Per utilizzare l'immagine cos_containerd nel cluster, consulta Immagini containerd.

L'immagine cos_containerd è l'immagine preferita per GKE perché è stata creata, ottimizzata e rafforzata appositamente per l'esecuzione di container.

Abilita Workload Identity Federation per GKE

Consiglio del benchmark CIS GKE: 6.2.2. Preferisci utilizzare account di servizio Google Cloud e Workload Identity dedicati

Workload Identity Federation for GKE è il metodo consigliato per eseguire l'autenticazione alle API Google Cloud.

Workload Identity Federation for GKE sostituisce la necessità di utilizzare l'occultamento dei metadati e, pertanto, i due approcci sono incompatibili.

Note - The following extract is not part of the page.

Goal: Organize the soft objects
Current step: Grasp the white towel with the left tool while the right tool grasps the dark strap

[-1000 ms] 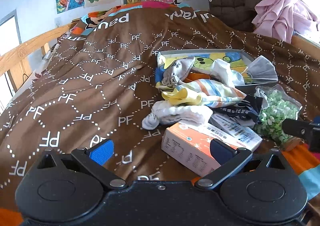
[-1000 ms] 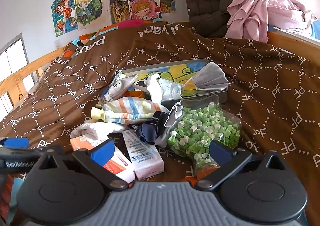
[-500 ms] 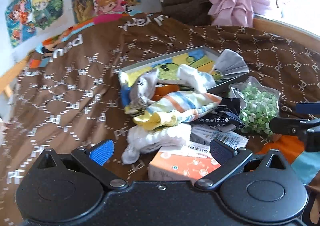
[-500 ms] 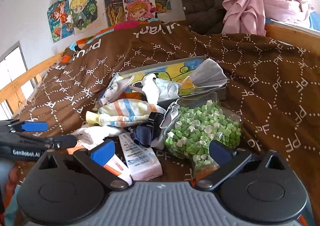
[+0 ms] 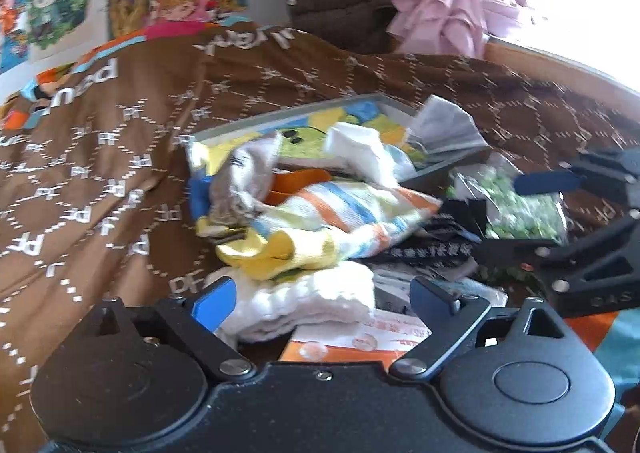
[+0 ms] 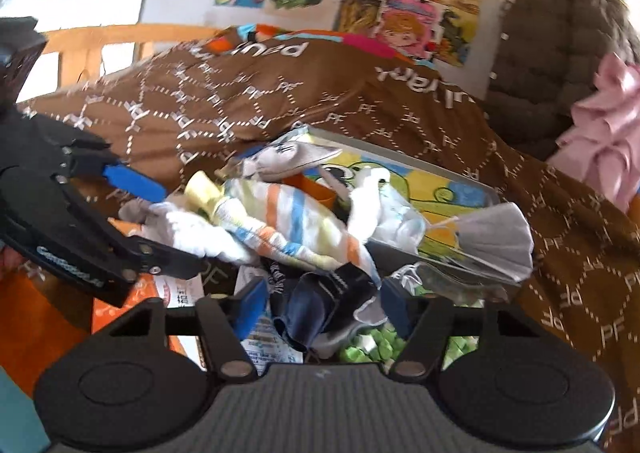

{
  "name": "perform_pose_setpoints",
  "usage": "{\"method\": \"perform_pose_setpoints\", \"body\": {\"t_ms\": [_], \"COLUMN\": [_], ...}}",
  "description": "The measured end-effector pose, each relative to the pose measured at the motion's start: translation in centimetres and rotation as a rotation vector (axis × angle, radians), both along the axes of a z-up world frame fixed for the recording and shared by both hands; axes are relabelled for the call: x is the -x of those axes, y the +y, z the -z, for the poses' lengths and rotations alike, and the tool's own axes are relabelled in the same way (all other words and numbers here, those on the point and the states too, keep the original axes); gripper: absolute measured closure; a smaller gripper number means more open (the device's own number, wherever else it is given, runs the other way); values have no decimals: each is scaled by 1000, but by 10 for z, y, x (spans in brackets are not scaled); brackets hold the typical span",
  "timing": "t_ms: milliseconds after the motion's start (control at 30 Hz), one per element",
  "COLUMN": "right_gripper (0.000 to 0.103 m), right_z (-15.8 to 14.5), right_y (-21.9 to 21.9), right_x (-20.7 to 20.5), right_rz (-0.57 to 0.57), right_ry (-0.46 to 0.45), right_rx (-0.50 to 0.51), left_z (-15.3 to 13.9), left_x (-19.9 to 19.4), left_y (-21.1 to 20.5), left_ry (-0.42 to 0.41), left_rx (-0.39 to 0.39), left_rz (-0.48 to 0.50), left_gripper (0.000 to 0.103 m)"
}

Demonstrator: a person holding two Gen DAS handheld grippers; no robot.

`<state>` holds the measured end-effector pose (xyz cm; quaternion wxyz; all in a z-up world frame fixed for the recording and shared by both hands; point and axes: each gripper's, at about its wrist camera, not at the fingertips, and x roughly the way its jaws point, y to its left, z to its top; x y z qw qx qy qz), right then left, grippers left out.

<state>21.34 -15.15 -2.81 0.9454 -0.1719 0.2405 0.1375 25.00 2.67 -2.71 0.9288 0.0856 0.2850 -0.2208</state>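
A heap of soft things lies on the brown quilt (image 5: 120,157): a striped sock (image 5: 340,213) (image 6: 280,225), a white fluffy sock (image 5: 320,301) (image 6: 192,233), a grey sock (image 5: 244,181), a navy sock (image 6: 320,305) and a grey face mask (image 6: 496,241). Some spill from a cartoon-printed tin tray (image 5: 280,121). My left gripper (image 5: 324,299) is closing around the white fluffy sock, with a gap still showing on the right side. My right gripper (image 6: 322,307) is closing around the navy sock, its pads near the cloth but not clearly pressing.
A bag of green paper stars (image 5: 516,205) and an orange-white box (image 5: 360,341) lie under the heap, with another carton beside them. A wooden bed rail (image 6: 120,37), a brown jacket (image 6: 552,53) and pink clothes (image 5: 452,13) border the bed. Posters hang on the wall.
Both grippers have pushed forward and down into the heap and rolled. Their jaws have narrowed, the right more than the left. Each sock now lies between a pair of fingers.
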Motion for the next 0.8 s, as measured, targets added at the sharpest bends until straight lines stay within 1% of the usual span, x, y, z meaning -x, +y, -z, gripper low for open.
{"method": "perform_pose_setpoints", "body": {"t_ms": [33, 100, 133, 200, 267, 367, 467, 533, 600, 667, 800], "right_gripper": [45, 54, 61, 72, 79, 81, 81, 85, 93, 97, 100], "right_z": [2, 9, 11, 16, 18, 18, 17, 16, 15, 14, 12], "right_y": [4, 11, 13, 15, 17, 18, 20, 23, 26, 30, 38], "right_x": [-1, -4, -6, -10, -12, -13, -14, -14, -15, -14, -10], "right_rz": [0, 5, 9, 22, 33, 43, 41, 35, 29, 26, -4], "right_ry": [6, 13, 17, 35, 45, 44, 43, 46, 53, 61, 60], "right_rx": [24, 76, 94, 111, 117, 114, 112, 119, 127, 129, 140], "left_z": [3, 9, 12, 15, 15, 16, 15, 14, 14, 12, 9], "left_x": [-2, -4, -5, -7, -9, -13, -14, -15, -17, -18, -17], "left_y": [-2, -3, -4, -4, -3, -2, -3, -1, 2, 4, 6], "left_ry": [3, 0, -5, -20, -22, 4, 7, 15, 30, 41, 41], "left_rx": [-9, -24, -30, -53, -38, -10, -5, 4, 23, 36, 48], "left_rz": [13, 16, 12, -3, -6, 8, 5, -1, -14, -23, -29], "left_gripper": [15, 21, 24, 32, 36, 50, 56, 60, 63, 66, 75]}}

I metadati sensibili protetti dall'occultamento dei metadati sono protetti anche dalla federazione delle identità per i carichi di lavoro per GKE.

Protezione dell'isolamento del carico di lavoro con GKE Sandbox

Consiglio del benchmark CIS GKE: 6.10.4. Valuta la possibilità di utilizzare GKE Sandbox per rafforzare l'isolamento dei carichi di lavoro, in particolare per quelli non attendibili

GKE Sandbox fornisce un ulteriore livello di sicurezza per impedire al codice dannoso di influire sul kernel host dei nodi del cluster.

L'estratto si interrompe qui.